Task
Nothing should be left out. Give all the data again exactly as written.

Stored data

□ □ □ □ □ □ □

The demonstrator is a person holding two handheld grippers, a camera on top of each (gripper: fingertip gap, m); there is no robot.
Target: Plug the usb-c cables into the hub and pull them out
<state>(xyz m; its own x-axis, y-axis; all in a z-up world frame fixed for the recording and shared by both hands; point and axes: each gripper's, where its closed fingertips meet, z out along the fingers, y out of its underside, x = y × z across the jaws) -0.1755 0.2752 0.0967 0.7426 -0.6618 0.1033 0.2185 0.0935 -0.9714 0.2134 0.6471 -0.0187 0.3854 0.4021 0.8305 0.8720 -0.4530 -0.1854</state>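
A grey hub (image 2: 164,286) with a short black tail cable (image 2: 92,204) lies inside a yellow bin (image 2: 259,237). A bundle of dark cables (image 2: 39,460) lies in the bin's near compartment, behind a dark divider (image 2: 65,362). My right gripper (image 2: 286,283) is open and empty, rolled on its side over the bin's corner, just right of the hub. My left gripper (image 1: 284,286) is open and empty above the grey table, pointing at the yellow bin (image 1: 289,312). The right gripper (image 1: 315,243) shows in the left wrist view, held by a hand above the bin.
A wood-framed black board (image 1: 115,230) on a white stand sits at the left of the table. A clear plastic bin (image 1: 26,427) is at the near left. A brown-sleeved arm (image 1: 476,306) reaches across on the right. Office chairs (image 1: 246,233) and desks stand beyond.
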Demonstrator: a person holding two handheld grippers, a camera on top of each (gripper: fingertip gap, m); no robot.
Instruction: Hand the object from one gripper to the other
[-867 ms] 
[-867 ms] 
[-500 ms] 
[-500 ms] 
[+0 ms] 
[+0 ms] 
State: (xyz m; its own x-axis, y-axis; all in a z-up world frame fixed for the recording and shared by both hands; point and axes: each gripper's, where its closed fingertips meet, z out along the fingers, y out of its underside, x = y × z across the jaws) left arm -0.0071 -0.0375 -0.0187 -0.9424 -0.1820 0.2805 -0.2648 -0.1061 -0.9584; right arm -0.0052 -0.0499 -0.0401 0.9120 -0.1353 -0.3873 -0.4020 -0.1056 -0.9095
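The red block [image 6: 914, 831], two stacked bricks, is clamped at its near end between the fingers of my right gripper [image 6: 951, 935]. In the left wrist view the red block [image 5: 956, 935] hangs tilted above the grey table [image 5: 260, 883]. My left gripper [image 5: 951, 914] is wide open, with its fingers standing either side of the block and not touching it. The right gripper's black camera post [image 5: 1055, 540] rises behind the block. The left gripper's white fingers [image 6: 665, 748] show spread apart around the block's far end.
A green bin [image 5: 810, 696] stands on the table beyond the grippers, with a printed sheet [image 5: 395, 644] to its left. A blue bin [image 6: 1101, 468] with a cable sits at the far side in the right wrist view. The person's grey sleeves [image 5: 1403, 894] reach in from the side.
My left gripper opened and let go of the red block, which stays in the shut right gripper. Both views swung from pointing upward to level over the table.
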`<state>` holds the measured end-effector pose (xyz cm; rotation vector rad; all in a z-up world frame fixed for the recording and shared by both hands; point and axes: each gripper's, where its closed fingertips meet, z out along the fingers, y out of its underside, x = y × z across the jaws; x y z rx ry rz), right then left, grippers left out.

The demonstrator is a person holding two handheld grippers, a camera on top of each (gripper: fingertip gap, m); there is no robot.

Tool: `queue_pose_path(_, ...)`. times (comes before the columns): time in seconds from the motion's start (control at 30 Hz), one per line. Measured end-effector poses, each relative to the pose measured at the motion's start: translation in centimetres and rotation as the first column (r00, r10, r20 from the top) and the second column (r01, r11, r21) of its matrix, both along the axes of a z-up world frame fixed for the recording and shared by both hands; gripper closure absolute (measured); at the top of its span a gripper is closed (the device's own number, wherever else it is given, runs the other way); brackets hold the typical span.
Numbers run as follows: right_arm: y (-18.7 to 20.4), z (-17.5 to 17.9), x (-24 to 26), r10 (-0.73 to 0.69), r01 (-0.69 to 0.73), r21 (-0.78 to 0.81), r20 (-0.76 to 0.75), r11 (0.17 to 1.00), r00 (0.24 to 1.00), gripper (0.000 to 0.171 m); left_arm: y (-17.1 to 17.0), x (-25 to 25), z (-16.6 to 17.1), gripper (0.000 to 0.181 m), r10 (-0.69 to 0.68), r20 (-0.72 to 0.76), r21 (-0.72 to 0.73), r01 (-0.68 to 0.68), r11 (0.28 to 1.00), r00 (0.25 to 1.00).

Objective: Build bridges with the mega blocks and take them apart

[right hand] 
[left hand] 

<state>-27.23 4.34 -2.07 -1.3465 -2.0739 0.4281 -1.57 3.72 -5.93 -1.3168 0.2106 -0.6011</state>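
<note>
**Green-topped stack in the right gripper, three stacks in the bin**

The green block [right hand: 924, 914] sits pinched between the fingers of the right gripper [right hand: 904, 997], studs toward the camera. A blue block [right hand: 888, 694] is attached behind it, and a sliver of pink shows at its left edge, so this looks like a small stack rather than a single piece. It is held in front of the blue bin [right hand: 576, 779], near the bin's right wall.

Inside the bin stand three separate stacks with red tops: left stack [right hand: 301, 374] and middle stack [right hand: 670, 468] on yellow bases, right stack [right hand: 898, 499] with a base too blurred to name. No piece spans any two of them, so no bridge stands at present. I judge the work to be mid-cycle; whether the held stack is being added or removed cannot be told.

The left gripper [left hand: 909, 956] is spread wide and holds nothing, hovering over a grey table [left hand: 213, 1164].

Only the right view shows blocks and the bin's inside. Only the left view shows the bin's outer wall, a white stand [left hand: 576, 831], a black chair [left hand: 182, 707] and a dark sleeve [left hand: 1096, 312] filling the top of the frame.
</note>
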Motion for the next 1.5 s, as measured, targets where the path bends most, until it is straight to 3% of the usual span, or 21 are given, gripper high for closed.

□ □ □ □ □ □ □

Output for this exercise
The demonstrator is a person holding two handheld grippers, a camera on top of each (gripper: fingertip gap, m); there is no robot.
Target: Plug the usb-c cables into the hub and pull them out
<state>(xyz m; its own x-axis, y-axis; all in a z-up world frame fixed for the recording and shared by both hands; point and axes: each gripper's, where its closed fingertips meet, z out along the fingers, y out of its underside, x = y × z across the jaws) -0.1755 0.2752 0.0967 0.7426 -0.6618 0.1033 0.2185 0.0935 -0.9714 0.2134 0.6471 -0.0187 0.3854 0.4021 0.8305 0.8720 -0.4530 -0.1854</state>
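A grey hub (image 2: 164,286) with a short black tail cable (image 2: 92,204) lies inside a yellow bin (image 2: 259,237). A bundle of dark cables (image 2: 39,460) lies in the bin's near compartment, behind a dark divider (image 2: 65,362). My right gripper (image 2: 286,283) is open and empty, rolled on its side over the bin's corner, just right of the hub. My left gripper (image 1: 284,286) is open and empty above the grey table, pointing at the yellow bin (image 1: 289,312). The right gripper (image 1: 315,243) shows in the left wrist view, held by a hand above the bin.
A wood-framed black board (image 1: 115,230) on a white stand sits at the left of the table. A clear plastic bin (image 1: 26,427) is at the near left. A brown-sleeved arm (image 1: 476,306) reaches across on the right. Office chairs (image 1: 246,233) and desks stand beyond.
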Demonstrator: a person holding two handheld grippers, a camera on top of each (gripper: fingertip gap, m); no robot.
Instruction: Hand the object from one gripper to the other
[-867 ms] 
[-867 ms] 
[-500 ms] 
[-500 ms] 
[+0 ms] 
[+0 ms] 
State: (xyz m; its own x-axis, y-axis; all in a z-up world frame fixed for the recording and shared by both hands; point and axes: each gripper's, where its closed fingertips meet, z out along the fingers, y out of its underside, x = y × z across the jaws) left arm -0.0071 -0.0375 -0.0187 -0.9424 -0.1820 0.2805 -0.2648 -0.1061 -0.9584; right arm -0.0052 -0.0499 -0.0401 0.9120 -0.1353 -0.3873 -0.4020 -0.1056 -0.9095
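The red block [image 6: 914, 831], two stacked bricks, is clamped at its near end between the fingers of my right gripper [image 6: 951, 935]. In the left wrist view the red block [image 5: 956, 935] hangs tilted above the grey table [image 5: 260, 883]. My left gripper [image 5: 951, 914] is wide open, with its fingers standing either side of the block and not touching it. The right gripper's black camera post [image 5: 1055, 540] rises behind the block. The left gripper's white fingers [image 6: 665, 748] show spread apart around the block's far end.
A green bin [image 5: 810, 696] stands on the table beyond the grippers, with a printed sheet [image 5: 395, 644] to its left. A blue bin [image 6: 1101, 468] with a cable sits at the far side in the right wrist view. The person's grey sleeves [image 5: 1403, 894] reach in from the side.
My left gripper opened and let go of the red block, which stays in the shut right gripper. Both views swung from pointing upward to level over the table.
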`<state>` holds the measured end-effector pose (xyz cm; rotation vector rad; all in a z-up world frame fixed for the recording and shared by both hands; point and axes: each gripper's, where its closed fingertips meet, z out along the fingers, y out of its underside, x = y × z across the jaws; x y z rx ry rz), right then left, grippers left out.

The demonstrator is a person holding two handheld grippers, a camera on top of each (gripper: fingertip gap, m); there is no robot.

Tool: `queue_pose_path(_, ...)`. times (comes before the columns): time in seconds from the motion's start (control at 30 Hz), one per line. Measured end-effector poses, each relative to the pose measured at the motion's start: translation in centimetres and rotation as the first column (r00, r10, r20 from the top) and the second column (r01, r11, r21) of its matrix, both along the axes of a z-up world frame fixed for the recording and shared by both hands; gripper closure absolute (measured); at the top of its span a gripper is closed (the device's own number, wherever else it is given, runs the other way); brackets hold the typical span.
Numbers run as follows: right_arm: y (-18.7 to 20.4), z (-17.5 to 17.9), x (-24 to 26), r10 (-0.73 to 0.69), r01 (-0.69 to 0.73), r21 (-0.78 to 0.81), r20 (-0.76 to 0.75), r11 (0.17 to 1.00), r00 (0.24 to 1.00), gripper (0.000 to 0.171 m); left_arm: y (-17.1 to 17.0), x (-25 to 25), z (-16.6 to 17.1), gripper (0.000 to 0.181 m), r10 (-0.69 to 0.68), r20 (-0.72 to 0.76), r21 (-0.72 to 0.73), r01 (-0.68 to 0.68), r11 (0.28 to 1.00), r00 (0.25 to 1.00).

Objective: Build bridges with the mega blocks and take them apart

[right hand] 
[left hand] 

<state>-27.23 4.34 -2.07 -1.3465 -2.0739 0.4281 -1.57 3.72 -5.93 -1.3168 0.2106 -0.6011</state>
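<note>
**Green-topped stack in the right gripper, three stacks in the bin**

The green block [right hand: 924, 914] sits pinched between the fingers of the right gripper [right hand: 904, 997], studs toward the camera. A blue block [right hand: 888, 694] is attached behind it, and a sliver of pink shows at its left edge, so this looks like a small stack rather than a single piece. It is held in front of the blue bin [right hand: 576, 779], near the bin's right wall.

Inside the bin stand three separate stacks with red tops: left stack [right hand: 301, 374] and middle stack [right hand: 670, 468] on yellow bases, right stack [right hand: 898, 499] with a base too blurred to name. No piece spans any two of them, so no bridge stands at present. I judge the work to be mid-cycle; whether the held stack is being added or removed cannot be told.

The left gripper [left hand: 909, 956] is spread wide and holds nothing, hovering over a grey table [left hand: 213, 1164].

Only the right view shows blocks and the bin's inside. Only the left view shows the bin's outer wall, a white stand [left hand: 576, 831], a black chair [left hand: 182, 707] and a dark sleeve [left hand: 1096, 312] filling the top of the frame.
</note>
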Motion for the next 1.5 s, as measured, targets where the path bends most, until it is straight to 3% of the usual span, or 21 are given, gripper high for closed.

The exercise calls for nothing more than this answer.